▶ WHAT THE TASK REQUIRES
From the line below that contains "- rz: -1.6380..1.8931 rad" to the line that contains "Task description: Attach", repeat every line exactly, both ends included, and nothing else.

▶ LISTED ENTRIES
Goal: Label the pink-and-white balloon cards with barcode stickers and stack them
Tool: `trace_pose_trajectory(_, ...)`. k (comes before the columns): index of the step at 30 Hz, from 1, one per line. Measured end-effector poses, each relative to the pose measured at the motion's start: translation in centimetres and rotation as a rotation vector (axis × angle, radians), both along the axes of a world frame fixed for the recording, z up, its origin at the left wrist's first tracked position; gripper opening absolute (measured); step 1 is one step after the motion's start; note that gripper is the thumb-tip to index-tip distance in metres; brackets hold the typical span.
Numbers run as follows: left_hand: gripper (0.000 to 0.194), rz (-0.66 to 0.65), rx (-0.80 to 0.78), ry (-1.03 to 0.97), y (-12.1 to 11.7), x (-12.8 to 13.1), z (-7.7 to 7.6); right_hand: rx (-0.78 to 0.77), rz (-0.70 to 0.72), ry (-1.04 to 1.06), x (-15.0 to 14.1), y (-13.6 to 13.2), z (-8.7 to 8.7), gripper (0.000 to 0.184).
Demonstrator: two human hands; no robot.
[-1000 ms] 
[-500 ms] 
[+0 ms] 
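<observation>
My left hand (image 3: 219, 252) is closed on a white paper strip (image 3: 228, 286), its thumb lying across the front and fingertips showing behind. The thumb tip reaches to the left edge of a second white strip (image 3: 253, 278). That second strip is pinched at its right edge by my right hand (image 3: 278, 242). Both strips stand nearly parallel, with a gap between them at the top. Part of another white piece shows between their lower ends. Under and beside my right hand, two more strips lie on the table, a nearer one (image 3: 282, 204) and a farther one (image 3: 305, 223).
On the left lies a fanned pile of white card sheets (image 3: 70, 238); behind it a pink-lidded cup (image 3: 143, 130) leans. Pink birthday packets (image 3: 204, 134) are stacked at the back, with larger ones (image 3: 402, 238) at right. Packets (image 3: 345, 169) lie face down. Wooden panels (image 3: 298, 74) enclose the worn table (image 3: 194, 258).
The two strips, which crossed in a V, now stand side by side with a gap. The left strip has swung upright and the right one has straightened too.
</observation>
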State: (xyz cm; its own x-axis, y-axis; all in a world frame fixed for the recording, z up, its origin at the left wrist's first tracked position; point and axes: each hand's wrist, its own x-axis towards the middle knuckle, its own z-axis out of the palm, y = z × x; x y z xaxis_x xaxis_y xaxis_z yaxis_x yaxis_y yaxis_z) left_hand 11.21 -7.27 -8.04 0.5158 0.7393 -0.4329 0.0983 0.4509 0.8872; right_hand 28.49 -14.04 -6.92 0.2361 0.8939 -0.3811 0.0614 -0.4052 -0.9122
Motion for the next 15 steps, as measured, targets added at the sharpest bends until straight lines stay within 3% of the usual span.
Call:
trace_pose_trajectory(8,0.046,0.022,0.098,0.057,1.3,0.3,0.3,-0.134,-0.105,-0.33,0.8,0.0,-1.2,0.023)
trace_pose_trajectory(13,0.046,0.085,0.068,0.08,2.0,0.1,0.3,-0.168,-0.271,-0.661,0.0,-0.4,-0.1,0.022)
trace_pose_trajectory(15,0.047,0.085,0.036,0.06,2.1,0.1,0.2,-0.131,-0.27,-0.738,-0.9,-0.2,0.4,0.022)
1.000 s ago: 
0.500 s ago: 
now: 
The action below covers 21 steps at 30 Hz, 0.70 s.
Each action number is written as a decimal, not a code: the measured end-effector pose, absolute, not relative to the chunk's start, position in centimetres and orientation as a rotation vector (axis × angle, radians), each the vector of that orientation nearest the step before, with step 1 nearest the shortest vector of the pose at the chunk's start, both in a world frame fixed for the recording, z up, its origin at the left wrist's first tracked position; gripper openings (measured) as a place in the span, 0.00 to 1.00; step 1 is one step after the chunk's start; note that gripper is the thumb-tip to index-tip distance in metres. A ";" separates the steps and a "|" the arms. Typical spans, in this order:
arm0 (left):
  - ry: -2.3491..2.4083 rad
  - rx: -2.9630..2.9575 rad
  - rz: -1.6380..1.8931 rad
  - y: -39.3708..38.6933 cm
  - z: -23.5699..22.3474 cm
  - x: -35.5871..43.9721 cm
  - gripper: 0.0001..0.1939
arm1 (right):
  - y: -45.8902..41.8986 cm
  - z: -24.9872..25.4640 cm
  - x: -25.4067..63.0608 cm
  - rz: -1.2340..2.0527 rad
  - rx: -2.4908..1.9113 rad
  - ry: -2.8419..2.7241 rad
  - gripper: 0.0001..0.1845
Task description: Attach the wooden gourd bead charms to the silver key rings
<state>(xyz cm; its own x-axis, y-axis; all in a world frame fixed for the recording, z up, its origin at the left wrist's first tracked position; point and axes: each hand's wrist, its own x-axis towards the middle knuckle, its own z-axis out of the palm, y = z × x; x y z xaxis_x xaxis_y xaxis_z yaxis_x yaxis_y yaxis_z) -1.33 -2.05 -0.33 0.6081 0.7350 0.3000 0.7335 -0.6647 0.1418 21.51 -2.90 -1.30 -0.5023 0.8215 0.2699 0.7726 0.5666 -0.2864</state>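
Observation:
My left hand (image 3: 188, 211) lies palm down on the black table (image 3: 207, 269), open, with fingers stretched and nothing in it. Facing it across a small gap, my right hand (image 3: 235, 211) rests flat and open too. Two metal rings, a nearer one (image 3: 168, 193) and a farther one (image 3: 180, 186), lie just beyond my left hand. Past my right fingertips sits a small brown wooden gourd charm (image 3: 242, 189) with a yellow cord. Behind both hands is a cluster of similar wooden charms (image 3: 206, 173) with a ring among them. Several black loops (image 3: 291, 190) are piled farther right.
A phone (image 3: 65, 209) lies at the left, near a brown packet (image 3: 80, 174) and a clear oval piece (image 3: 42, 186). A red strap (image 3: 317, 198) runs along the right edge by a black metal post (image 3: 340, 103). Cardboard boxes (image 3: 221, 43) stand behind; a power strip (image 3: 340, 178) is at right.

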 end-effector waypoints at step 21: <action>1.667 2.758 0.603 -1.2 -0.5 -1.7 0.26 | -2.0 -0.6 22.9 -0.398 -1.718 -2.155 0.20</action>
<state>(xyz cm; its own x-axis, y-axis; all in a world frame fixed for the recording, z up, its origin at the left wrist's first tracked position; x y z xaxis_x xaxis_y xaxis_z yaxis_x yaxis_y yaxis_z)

▶ REPLY TO THE EXERCISE
  - rz: -1.6380..1.8931 rad
  - y: -39.3708..38.6933 cm
  - z: -23.5699..22.3474 cm
  - x: -35.5871..43.9721 cm
  - gripper: 0.0001..0.1939
arm1 (right):
  - y: -45.8902..41.8986 cm
  - z: -24.9872..25.4640 cm
  - x: -25.4067..63.0608 cm
  - rz: -1.2340..2.0527 rad
  - rx: -2.4908..1.9113 rad
  - ry: -2.8419..2.7241 rad
  - gripper: 0.0001..0.1845
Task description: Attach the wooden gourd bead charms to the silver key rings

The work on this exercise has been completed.